The group acknowledged that no measure is perfect. They aimed to identify the best available tools that met their feasibility criteria, as a starting point for generating wider insights on improving outcome measurement.

When and how to measure

The group recommended measuring outcomes at these key time points:

  • At assessment/intake (baseline)
  • Every 3 months during treatment
  • At the end of treatment
  • At 1-year follow-up after baseline

They encouraged more frequent measurement where possible, including session-by-session tracking if feasible.

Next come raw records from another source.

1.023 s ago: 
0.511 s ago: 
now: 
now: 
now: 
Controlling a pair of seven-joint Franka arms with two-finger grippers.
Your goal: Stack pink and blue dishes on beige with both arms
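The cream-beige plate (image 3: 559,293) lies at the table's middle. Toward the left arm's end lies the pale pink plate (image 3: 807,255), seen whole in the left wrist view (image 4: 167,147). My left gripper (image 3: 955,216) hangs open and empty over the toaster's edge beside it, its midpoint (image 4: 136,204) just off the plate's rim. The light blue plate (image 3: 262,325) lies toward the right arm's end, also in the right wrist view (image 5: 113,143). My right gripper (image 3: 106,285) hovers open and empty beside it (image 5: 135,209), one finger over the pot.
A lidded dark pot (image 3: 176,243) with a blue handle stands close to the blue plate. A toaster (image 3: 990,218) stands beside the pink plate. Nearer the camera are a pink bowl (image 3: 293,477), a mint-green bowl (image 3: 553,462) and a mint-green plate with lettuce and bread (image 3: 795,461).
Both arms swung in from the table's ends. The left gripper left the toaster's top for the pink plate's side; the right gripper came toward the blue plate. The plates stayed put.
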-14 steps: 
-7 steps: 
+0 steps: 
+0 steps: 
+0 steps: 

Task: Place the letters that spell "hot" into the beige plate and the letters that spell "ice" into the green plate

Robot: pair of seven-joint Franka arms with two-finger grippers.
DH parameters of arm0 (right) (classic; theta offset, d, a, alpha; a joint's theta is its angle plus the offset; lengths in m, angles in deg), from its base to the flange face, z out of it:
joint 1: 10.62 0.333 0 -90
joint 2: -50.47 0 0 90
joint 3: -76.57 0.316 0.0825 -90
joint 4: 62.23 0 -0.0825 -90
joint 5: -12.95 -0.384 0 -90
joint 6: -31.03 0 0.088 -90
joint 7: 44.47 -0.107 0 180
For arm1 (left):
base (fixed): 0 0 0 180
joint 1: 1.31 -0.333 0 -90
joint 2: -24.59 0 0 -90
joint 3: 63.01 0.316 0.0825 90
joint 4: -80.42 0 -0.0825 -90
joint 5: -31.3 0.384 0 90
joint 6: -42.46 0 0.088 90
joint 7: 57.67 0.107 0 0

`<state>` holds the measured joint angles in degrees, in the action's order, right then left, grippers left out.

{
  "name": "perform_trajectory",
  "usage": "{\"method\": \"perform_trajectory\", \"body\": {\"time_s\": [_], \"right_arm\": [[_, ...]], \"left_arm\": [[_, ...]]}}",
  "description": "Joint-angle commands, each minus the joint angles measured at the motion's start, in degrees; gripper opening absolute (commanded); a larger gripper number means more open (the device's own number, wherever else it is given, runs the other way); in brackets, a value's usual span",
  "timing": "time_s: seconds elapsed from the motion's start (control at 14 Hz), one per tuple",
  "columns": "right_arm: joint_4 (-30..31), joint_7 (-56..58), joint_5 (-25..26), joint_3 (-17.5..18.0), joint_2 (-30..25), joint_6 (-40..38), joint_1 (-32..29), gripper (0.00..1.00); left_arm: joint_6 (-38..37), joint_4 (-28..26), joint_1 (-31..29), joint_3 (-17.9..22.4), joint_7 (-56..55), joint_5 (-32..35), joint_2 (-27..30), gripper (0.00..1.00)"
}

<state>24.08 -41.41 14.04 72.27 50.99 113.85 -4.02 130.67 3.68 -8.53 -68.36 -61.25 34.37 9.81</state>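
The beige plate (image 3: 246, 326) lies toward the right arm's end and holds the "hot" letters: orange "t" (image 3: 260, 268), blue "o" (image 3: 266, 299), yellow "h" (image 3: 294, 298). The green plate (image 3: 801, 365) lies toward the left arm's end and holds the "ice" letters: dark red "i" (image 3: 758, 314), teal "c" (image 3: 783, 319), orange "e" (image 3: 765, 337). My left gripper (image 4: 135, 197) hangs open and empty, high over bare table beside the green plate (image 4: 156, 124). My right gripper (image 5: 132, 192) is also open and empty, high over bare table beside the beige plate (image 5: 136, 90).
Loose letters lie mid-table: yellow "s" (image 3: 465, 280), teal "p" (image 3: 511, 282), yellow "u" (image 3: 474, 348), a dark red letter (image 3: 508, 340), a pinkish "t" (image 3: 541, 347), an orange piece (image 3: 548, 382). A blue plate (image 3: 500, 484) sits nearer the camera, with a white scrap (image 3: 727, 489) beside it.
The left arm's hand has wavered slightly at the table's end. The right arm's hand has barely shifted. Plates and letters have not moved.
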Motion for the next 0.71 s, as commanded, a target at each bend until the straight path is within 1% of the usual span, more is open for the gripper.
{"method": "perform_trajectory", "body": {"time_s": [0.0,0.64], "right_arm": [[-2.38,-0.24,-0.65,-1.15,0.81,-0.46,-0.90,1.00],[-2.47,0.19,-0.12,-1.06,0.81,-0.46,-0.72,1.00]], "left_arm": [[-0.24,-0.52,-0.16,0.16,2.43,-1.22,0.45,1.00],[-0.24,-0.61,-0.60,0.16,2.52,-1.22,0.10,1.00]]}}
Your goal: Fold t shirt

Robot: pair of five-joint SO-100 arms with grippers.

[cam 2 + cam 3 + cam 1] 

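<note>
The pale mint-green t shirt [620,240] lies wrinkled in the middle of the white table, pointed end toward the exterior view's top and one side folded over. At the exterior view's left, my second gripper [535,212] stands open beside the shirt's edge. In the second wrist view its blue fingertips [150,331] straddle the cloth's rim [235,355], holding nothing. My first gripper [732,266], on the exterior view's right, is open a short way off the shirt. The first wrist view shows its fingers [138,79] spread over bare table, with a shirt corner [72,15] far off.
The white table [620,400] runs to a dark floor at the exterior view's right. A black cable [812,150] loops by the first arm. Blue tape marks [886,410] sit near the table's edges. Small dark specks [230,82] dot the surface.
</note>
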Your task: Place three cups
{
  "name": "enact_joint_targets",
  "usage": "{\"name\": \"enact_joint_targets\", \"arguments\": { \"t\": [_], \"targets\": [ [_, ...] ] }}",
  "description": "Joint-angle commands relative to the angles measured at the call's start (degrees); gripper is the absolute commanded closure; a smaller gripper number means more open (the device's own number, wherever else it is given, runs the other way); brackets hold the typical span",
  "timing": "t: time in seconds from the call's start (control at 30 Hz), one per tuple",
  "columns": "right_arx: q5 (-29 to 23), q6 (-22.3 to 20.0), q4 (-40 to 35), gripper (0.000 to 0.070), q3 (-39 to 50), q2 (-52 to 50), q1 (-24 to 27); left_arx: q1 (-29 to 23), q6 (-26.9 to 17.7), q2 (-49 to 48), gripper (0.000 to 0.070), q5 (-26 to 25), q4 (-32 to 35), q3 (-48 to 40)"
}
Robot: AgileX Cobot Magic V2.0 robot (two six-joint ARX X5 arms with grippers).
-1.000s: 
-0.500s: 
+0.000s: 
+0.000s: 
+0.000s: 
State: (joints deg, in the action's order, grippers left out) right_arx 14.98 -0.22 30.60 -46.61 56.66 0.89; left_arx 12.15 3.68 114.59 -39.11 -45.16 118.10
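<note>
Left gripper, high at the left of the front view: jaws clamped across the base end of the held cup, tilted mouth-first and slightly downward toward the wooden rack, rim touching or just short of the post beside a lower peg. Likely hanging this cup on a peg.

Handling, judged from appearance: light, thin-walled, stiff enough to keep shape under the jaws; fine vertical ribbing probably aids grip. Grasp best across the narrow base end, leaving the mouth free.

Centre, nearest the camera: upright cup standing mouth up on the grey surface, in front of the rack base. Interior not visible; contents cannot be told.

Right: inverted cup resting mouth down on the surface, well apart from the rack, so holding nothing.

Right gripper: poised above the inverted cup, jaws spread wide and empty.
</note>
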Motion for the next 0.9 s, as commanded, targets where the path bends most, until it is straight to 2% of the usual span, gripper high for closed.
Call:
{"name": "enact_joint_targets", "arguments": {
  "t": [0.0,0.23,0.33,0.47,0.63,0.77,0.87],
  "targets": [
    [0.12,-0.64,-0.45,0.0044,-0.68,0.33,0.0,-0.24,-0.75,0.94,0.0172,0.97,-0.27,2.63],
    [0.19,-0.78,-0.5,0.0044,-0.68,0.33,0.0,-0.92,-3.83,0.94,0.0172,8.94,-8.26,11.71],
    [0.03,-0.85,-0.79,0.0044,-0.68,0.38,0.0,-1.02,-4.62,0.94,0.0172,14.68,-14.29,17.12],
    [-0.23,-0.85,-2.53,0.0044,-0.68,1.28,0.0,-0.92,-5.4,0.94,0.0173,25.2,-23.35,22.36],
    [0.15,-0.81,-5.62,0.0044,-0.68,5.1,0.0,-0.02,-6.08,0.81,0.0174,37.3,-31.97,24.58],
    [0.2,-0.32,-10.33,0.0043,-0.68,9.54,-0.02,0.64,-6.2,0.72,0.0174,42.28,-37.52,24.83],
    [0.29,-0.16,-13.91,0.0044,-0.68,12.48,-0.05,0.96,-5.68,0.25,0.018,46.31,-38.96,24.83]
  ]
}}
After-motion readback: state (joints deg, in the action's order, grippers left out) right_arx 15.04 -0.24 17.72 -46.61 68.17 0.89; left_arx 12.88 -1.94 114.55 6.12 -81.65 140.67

To enable meaningful comparisons across services, they also recommended collecting data on patient characteristics that may influence outcomes, including:

  • Demographics (e.g. age, gender, ethnicity, socioeconomic status)
  • Clinical factors (e.g. symptom duration, comorbidities)
  • Complexity factors (e.g. trauma history, parental mental health)
  • Intervention details (e.g. treatment approach, medication)

Potential impact and next steps

This standard set provides the first global recommendation for measuring outcomes in clinical care for anxiety, depression, OCD and PTSD in young people. If widely adopted, it could enable:

  • Comparisons of treatment effectiveness across services and countries
  • Benchmarking to identify top-performing services
  • Quality improvement efforts informed by outcomes data
  • A stronger evidence base on what works for whom

However, implementation will require changes to clinical processes and data systems in many services. Key next steps include:

  • Piloting the standard set in diverse clinical settings
  • Gathering feedback on feasibility and acceptability
  • Developing implementation guidance and resources
  • Ongoing review and refinement of the recommendations

Conclusions

Measuring outcomes consistently is essential for improving mental health care for children and young people. This expert consensus on a standard outcome measurement set is an important step towards enabling quality improvement and evidence-based practice globally. While not perfect, it provides a starting point for services to implement routine outcome tracking and contribute to a shared understanding of treatment effectiveness. Researchers should continue evaluating these measures, while clinicians and policymakers can begin adopting them to drive improvements in care quality and outcomes.